Surely even those in the narrow-minded, compassionless stick-to-sports crowd can understand why such tragedies are not ignored at sporting events. There is sport, and there is humanity. Inasmuch as we have, in the end, but one community, the latter is and always should be of a higher priority.
There have been 48 mass shootings – described as a “single outburst of violence in which four or more people shot” – in the first 24 days of 2023. America is on pace for 730. There were 647 in 2022, 690 in 2021, and 610 in 2020.
This American epidemic has reached a point where many of us either knew a victim or a surviving relative. Either know or are familiar with a friend or co-worker who has been touched.
All because so little has been done to address a plague unique to this country.
Kerr, like many others, was hopeful that the 2014 Sandy Hook massacre, which killed 26 people, including 20 students under the age of eight, would be the tipping point. That it would generate enough outrage that government would be forced to take decisive action. Instead, nothing more than thoughts, prayers, and debates into the ether.
“It’s going to take the entire population of this country to get the pendulum to swing,” Kerr said. “More than anything, we need to have senators and congressmen on the republican side who can run on a campaign of gun safety and gun violence prevention and still think they can win.
“As long as all those candidates think they can’t win their election if they support gun-violence prevention, gun-safety measures, common-sense laws, it’s been proven that most of those people are going to put their job and their power ahead of the lives of their fellow citizens.”
Kerr urged those seeking to slow the bloodshed to participate in the gun-safety movement. He mentioned Brady United and the Giffords Law Center, both named for political figures who survived gun violence. He took note of March for Our Lives, which emerged after 17 were murdered in a mass shooting at a high school in Parkland, Fla.
With two mass shootings in the Bay Area on Monday, Kerr also mentioned Live Free, a racial/social justice network of which local Pastor Mike McBride is the executive director.
Each group has a similar goal, one that practically everyone on the planet claims to desire: Fewer weapons, more peace.

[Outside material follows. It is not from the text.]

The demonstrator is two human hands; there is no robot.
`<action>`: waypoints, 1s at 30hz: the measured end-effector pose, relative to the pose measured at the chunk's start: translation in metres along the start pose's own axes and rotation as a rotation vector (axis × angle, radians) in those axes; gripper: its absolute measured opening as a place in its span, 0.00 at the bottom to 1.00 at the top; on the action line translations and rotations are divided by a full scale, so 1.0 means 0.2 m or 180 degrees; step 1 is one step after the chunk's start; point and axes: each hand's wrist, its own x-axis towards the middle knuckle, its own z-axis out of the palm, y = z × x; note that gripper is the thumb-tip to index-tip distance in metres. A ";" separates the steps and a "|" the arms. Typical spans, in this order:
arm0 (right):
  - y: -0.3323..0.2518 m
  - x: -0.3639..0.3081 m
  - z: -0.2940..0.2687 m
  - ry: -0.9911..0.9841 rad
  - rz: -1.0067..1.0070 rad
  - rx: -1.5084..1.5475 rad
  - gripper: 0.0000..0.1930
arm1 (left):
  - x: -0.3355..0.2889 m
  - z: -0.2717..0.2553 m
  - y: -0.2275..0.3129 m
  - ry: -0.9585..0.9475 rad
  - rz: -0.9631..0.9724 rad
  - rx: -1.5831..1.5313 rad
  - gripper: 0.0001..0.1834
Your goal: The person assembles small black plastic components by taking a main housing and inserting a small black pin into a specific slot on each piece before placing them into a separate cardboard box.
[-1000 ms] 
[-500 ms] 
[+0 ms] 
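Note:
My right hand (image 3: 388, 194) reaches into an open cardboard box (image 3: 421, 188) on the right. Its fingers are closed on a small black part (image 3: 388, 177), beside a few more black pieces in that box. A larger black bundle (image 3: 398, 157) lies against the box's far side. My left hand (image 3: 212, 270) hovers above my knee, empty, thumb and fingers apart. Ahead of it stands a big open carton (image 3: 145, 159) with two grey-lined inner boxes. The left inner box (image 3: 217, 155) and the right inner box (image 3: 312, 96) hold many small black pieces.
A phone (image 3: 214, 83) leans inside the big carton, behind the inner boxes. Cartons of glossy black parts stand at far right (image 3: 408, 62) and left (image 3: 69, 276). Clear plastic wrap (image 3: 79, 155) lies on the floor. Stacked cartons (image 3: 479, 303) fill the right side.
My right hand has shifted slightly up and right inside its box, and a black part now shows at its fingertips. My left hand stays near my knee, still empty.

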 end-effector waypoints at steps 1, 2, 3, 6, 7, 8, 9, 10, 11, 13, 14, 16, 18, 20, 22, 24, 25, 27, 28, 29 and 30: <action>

“There’s a reason we don’t allow tanks in the streets,” Kerr said. “There’s a reason we don’t allow automatic weapons. So, why did we draw the line at semiautomatic weapons? Those have been unbelievably deadly in most of these mass shootings. There’s no reason.”
Until something is done, there will be leaders in sports, such as Kerr, recognizing our failures and pushing for action. There will be sporting events, such as Warriors-Grizzlies, during which an organization does the humane thing.

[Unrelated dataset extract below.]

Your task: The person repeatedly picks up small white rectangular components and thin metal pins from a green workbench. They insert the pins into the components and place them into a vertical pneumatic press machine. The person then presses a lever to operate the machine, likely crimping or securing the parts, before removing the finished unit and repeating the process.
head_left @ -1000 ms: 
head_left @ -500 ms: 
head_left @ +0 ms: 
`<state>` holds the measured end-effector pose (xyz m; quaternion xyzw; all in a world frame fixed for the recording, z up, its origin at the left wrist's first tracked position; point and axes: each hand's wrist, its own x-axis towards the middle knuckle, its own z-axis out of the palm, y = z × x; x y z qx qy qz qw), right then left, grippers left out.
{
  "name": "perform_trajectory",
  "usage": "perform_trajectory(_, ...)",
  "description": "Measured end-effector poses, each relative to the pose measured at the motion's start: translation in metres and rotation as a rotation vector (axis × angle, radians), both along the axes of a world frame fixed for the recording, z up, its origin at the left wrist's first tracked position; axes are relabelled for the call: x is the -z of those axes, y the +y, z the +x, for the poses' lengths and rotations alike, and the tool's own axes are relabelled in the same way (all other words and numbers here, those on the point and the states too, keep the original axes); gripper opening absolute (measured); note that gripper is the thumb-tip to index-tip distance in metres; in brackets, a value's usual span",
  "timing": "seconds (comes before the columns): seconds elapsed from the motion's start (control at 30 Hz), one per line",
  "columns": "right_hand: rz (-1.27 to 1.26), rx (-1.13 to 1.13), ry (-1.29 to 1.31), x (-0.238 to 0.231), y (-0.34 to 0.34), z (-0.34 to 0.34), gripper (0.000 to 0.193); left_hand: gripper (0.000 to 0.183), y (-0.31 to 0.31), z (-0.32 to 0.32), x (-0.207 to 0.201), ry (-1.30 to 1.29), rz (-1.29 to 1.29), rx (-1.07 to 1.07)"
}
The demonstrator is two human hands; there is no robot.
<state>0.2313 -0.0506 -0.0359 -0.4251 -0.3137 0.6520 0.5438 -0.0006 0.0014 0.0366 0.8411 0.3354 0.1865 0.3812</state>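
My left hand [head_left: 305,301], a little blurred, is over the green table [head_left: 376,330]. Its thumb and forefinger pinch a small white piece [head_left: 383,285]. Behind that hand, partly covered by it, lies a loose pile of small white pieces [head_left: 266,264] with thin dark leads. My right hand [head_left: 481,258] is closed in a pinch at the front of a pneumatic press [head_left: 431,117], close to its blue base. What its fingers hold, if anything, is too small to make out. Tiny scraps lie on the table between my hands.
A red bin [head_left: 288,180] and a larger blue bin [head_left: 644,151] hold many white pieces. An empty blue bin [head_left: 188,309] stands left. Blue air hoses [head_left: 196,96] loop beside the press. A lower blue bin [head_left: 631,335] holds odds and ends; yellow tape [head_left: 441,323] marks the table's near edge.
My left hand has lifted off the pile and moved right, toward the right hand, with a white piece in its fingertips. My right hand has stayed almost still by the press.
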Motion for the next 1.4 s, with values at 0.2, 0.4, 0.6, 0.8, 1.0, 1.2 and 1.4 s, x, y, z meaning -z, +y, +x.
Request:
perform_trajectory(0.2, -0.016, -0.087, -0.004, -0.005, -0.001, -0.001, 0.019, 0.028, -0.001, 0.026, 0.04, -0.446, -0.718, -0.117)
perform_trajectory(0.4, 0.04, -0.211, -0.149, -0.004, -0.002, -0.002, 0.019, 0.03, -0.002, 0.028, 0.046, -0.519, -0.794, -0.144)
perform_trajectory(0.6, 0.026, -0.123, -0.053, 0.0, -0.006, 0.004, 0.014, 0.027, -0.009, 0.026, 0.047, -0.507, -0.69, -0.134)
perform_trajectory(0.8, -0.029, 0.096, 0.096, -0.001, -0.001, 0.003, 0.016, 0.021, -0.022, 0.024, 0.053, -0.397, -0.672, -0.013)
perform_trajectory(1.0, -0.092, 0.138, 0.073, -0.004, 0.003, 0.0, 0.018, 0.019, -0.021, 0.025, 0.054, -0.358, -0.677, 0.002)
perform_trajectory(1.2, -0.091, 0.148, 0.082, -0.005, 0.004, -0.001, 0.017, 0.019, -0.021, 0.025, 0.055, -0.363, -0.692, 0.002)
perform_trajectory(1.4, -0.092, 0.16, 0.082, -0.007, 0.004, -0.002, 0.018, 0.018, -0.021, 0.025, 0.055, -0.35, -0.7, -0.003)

A moment of silence. And another.
Because mass shootings keep coming. And no matter how many bodies are buried, or how many tears are shed, political indifference keeps making allowances.
We do what we must – pray, plead, beg – in the hope there will be no need for a moment of silence on Friday or ever again. But we know the possibility is all too real and will remain so until effective measures are put in place.